Abstract
Introduction: Defined as the act of transcribing, records support research in several areas. In health care the nursing team produces a lot of information about the patient care and is responsible for more than 50% of the information contained in the patient’s medical record. The need to register complete and concise records is underscored.
Objective: Identify factors that may contribute to deficiencies in records of wound dressings made by nurses.
Method: Descriptive exploratory study with a quantitative approach, carried out in a teaching hospital located in the Centre-West Region of Brazil. Using a questionnaire containing open and closed questions, 56 healthcare nurses were interviewed.

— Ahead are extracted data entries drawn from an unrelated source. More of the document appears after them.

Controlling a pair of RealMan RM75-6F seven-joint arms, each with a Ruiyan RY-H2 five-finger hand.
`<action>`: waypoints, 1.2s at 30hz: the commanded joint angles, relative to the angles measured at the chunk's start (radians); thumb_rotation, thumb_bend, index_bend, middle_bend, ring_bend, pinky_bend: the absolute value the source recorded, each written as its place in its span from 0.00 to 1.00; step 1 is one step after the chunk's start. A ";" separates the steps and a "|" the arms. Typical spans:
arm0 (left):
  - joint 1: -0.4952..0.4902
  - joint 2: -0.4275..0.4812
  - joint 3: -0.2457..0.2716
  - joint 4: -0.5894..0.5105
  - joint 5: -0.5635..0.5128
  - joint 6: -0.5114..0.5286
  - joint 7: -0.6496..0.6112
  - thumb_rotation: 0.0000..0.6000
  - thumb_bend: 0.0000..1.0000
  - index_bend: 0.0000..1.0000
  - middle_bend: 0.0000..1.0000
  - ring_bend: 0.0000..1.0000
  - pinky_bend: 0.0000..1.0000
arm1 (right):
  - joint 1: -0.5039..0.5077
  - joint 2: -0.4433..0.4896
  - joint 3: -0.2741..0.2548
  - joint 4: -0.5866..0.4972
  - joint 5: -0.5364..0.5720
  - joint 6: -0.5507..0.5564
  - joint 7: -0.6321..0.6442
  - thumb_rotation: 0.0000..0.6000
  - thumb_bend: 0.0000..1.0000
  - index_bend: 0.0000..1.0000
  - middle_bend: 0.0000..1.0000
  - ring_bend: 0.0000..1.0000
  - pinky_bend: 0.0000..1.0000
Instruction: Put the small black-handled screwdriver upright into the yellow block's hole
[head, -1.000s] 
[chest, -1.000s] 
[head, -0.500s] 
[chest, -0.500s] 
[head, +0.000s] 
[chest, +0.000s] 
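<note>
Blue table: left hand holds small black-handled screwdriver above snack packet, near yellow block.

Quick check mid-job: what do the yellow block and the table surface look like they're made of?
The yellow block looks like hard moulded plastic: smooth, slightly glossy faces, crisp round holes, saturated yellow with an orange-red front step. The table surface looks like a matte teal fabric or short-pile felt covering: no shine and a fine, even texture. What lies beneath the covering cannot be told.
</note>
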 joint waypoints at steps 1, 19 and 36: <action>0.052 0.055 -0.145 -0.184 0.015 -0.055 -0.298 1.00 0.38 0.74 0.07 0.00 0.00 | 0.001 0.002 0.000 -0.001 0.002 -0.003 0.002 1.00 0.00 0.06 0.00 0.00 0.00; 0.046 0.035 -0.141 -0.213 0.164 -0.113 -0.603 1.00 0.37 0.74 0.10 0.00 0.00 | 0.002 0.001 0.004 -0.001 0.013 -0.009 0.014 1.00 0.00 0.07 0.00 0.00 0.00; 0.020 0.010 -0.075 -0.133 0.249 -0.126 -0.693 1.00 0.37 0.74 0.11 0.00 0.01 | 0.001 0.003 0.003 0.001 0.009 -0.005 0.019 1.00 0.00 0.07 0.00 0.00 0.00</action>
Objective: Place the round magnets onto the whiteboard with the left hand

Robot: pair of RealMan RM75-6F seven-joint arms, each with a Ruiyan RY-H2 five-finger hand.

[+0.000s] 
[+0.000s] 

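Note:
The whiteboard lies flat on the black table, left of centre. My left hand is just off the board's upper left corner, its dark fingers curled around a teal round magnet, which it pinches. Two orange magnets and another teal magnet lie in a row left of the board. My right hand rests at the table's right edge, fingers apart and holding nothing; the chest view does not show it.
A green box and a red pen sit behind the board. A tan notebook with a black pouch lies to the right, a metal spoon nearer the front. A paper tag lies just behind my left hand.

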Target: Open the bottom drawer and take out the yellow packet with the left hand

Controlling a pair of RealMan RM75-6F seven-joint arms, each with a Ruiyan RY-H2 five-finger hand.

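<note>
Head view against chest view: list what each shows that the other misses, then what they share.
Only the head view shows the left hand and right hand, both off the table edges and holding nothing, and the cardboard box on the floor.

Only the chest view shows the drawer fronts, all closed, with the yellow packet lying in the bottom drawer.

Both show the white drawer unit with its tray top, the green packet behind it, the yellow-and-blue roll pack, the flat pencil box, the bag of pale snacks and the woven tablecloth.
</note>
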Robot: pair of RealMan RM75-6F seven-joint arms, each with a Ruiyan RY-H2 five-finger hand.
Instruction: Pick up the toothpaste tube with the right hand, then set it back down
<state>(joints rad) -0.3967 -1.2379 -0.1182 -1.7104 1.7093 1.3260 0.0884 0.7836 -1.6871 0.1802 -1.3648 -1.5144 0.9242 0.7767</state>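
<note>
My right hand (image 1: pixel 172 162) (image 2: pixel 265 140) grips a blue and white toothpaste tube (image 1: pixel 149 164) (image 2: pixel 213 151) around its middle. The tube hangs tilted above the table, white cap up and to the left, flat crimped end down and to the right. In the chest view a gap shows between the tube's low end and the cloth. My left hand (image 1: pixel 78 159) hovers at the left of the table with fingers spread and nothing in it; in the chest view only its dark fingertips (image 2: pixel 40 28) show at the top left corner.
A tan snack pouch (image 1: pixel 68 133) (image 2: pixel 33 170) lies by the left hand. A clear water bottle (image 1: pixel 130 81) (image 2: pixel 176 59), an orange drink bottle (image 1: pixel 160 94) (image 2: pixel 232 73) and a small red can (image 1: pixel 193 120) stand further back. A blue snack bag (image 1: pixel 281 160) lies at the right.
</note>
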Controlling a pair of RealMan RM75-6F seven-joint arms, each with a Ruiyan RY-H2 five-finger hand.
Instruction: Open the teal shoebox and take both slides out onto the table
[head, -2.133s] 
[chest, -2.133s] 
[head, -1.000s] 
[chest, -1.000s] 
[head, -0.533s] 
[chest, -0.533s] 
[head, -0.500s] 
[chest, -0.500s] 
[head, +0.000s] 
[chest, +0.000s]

Results: As for the execution of registration of nursing actions in medical records, it was found that less than half of them (48.2%) reported some difficulty. Most participants reported difficulties motivated by personal, operational and professional preparation aspects, in reporting dressings. Lack of time and human resource, overwork, difficulties in accessing the patient's medical record, interruptions in procedures, and lack of guidance are factors that contribute to deficiency or absence of records on dressings.
Conclusion: There were factors for the absence of information in records among the studied group. The identification of these motives and their resolutions are the path to offering differentiated qualified service. Continuing education measures are recommended for the qualification of those responsible for the records, as well as a reorganization of activities carried out by nurses in the inpatient units.